---------- Data extracts ----------

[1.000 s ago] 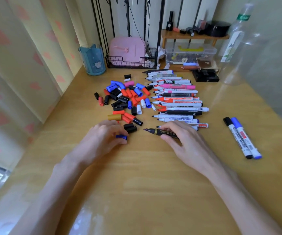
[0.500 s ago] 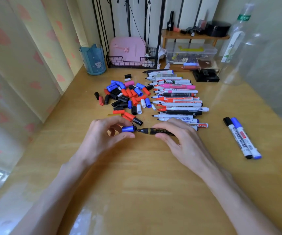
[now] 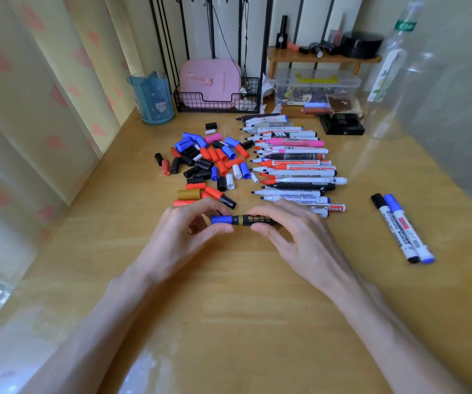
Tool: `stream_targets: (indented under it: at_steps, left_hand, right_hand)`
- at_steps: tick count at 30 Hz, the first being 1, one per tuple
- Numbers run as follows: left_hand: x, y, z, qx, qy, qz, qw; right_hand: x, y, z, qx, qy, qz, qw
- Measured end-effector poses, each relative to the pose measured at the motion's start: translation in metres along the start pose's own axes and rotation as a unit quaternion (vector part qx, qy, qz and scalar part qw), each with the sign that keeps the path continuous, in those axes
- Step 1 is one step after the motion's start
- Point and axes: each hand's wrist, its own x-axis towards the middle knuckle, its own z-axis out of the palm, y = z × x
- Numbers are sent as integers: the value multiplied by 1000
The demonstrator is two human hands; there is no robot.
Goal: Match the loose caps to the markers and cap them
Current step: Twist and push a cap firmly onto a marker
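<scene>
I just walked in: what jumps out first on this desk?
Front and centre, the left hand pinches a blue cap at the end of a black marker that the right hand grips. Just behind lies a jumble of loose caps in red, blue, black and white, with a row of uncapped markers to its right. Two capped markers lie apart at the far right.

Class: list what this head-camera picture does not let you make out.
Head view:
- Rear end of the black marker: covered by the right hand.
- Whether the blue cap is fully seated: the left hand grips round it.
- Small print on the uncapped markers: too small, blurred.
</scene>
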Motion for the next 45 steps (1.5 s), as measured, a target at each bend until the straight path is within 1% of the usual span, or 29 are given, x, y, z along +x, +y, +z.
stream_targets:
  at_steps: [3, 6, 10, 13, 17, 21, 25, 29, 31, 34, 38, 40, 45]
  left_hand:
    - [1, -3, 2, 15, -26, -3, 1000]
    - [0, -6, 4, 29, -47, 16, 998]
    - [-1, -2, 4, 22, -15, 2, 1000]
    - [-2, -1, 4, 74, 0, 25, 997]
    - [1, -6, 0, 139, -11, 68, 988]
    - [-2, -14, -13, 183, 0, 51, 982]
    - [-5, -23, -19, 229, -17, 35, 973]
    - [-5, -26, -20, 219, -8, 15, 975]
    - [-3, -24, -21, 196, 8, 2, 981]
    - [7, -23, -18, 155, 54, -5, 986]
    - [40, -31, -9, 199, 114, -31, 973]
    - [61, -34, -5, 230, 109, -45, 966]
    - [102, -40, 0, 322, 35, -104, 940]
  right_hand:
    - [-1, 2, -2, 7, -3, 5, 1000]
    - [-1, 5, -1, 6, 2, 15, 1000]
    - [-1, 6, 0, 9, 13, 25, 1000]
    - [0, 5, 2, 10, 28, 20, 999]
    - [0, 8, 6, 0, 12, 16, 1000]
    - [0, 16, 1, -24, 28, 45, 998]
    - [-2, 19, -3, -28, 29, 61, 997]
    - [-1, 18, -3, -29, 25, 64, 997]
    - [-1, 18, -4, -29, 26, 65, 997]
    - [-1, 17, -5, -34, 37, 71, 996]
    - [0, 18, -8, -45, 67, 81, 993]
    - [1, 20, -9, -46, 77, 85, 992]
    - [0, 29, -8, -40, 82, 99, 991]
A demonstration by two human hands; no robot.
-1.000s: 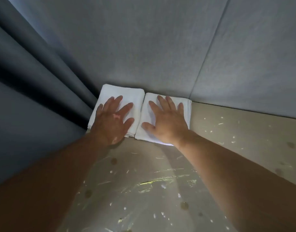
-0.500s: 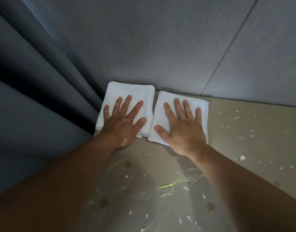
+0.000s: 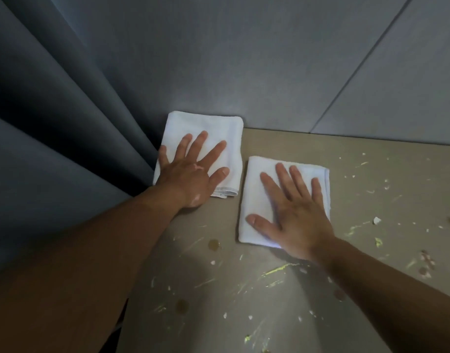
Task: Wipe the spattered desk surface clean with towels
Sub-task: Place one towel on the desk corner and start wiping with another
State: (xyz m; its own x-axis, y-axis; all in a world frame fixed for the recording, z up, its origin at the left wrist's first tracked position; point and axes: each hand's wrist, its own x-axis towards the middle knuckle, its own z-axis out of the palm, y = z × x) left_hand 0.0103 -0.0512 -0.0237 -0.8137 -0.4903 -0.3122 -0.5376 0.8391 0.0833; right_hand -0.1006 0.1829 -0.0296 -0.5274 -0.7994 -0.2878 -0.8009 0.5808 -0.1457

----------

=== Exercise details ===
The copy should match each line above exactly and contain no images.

=== Task result ===
[1.000 s ago] 
[0.500 s ago] 
[now] 
Tool: `stream_targets: (indented under it: at_steps, left_hand, right_hand)`
- at_steps: tick count at 30 Hz, the first being 1, one per tuple
- Numbers run as follows: left_hand: x, y, z, qx, qy, qz, qw; right_hand: x, y, z, qx, qy, qz, qw
- Measured end-effector poses, each relative to the pose measured at the motion's start: translation in metres along the start pose's own axes and rotation as a unit quaternion (vector part qx, qy, qz and scalar part qw), each with the sign that keeps the path continuous, in those axes
- Step 1 is one step after the motion's start
- Point and axes: each hand's wrist, its own x-axis towards the middle knuckle, its own z-axis out of the palm, y = z × x
- Numbers are sent as integers: the value multiplied by 1000
The demonstrator is two human hands; there is no robot.
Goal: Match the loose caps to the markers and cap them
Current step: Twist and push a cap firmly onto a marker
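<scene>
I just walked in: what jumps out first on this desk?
Front and centre, the left hand pinches a blue cap at the end of a black marker that the right hand grips. Just behind lies a jumble of loose caps in red, blue, black and white, with a row of uncapped markers to its right. Two capped markers lie apart at the far right.

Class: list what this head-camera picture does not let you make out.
Head view:
- Rear end of the black marker: covered by the right hand.
- Whether the blue cap is fully seated: the left hand grips round it.
- Small print on the uncapped markers: too small, blurred.
</scene>
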Motion for the next 45 steps (1.5 s), as measured, a target at each bend until the straight path is within 1% of the usual span, or 29 are given, x, y, z along +x, +y, +z.
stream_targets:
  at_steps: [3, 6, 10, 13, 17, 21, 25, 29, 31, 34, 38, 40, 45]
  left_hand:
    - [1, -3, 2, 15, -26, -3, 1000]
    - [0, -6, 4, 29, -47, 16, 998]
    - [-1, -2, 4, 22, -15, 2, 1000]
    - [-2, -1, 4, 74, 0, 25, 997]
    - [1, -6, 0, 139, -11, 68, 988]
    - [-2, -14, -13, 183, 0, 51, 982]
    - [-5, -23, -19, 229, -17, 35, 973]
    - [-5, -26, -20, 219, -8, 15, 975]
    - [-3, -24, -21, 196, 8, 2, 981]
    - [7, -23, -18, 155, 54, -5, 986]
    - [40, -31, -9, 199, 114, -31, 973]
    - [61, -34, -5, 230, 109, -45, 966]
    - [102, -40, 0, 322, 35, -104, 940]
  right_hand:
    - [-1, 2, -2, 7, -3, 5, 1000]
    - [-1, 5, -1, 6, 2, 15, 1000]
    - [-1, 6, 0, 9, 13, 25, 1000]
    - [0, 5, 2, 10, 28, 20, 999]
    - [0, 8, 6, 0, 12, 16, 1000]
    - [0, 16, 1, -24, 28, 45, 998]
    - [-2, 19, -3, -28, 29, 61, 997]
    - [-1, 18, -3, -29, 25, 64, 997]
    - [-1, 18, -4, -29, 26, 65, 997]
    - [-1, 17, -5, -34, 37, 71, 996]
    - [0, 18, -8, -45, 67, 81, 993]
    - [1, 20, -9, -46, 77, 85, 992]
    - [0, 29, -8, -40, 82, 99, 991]
A demonstration by two human hands; no robot.
-1.000s: 
-0.500s: 
+0.000s: 
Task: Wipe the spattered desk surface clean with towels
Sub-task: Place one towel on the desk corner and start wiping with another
State: (xyz m; its own x-axis, y-axis; all in a world frame fixed for the recording, z up, its origin at the left wrist's first tracked position; point and axes: each hand's wrist, its own x-axis towards the middle knuckle, its own z-axis out of the palm, y = z × x) left_hand 0.0103 -0.0512 -0.0237 -0.8137 -0.4903 -0.3122 -0.5376 0.8391 0.0833; right_hand -0.1006 0.1829 -0.0296 -0.5274 -0.7994 -0.2878 -0.8009 0.5808 -0.1457

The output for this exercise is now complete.